Dating to Punk Prayer, the 2012 protest-performance in Moscow’s Cathedral of Christ the Saviour that marked the coming-out of feminist collective Pussy Riot, Nadya Tolokonnikova (*1989) has cut an iconic figure merging art and activism. After serving jail time with Maria Alyokhina and Yekaterina Samutsevich on charges of “hooliganism motivated by religious hatred,” Tolokonnikova spent nearly a decade provoking Vladimir Putin’s regime with artistic actions inside Russia, before fleeing the country under the threatening designation “foreign agent” in 2021.
Now, OK Linz has organized the first exhibition of her work in a major art museum. “RAGE” darkly spans several rooms of OK Linz, centered around video of her protest-performances, but also including installations, prints, and, in the institution’s hall, a huge knife that hangs from the ceiling. Using calligraphy and orthodox icons, she inverts different traditions of aesthetic idioms to enact a feminist politics, the better to claim them as powerful tools. A documentary impulse prevails throughout the presentations of her earlier works – such as a replica of the cell where she served jail time – whereas more recent objects and prints testify to her development as a conceptual artist. Above all, though, her work rouses strong feelings – of anger, shock, and love – by communicating with all sorts of higher powers.
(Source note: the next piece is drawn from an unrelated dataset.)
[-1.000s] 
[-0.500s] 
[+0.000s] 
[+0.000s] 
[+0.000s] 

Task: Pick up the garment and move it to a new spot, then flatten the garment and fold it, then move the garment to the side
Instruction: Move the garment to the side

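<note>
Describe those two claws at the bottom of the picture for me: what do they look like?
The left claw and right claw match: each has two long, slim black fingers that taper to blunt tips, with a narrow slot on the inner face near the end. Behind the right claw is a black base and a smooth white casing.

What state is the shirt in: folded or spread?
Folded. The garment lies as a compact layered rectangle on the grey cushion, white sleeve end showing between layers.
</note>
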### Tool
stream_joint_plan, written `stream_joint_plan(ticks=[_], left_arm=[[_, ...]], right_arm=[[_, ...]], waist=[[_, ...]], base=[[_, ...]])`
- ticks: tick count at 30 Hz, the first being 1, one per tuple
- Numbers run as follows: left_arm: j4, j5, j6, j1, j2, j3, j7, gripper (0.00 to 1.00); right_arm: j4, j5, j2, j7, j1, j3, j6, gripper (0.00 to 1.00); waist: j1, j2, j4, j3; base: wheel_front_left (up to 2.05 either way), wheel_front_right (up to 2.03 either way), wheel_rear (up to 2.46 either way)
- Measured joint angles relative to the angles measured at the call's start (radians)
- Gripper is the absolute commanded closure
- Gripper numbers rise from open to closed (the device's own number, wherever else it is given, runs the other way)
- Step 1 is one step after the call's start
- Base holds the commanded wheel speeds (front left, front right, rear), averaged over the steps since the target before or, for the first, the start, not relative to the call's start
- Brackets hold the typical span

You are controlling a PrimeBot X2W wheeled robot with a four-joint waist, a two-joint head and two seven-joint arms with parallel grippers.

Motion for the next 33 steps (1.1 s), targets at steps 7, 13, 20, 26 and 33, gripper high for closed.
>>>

Patricia Grzonka: The exhibition actually starts outside, in the Christian chapel adjoining OK Linz on the square, with your installation called Pussy Riot Sex Dolls [2024]. How did you decide to use them?
Nadya Tolokonnikova: I am definitely sex-positive, but when it comes to sex dolls, I am worried about boundaries and the culture of consent. The problem I see with sex dolls is that they train a person who uses them to use women’s bodies as objects. With a real woman, you obviously have to ask for her permission, to care about her feelings, and make sure that she also enjoys the act. When I came across a sex doll for the first time in 2016, my initial intention was to put clothes on her and give her some dignity, which I did. I didn’t give them much thought after that, until I started thinking about sculpture, where I like to work with found objects. Sex dolls can only lay or maybe sit down, so I wanted to empower them in my sculpture by standing them up. We had to install this skeleton inside of each doll – that’s why they have these scarves on the backs of their legs.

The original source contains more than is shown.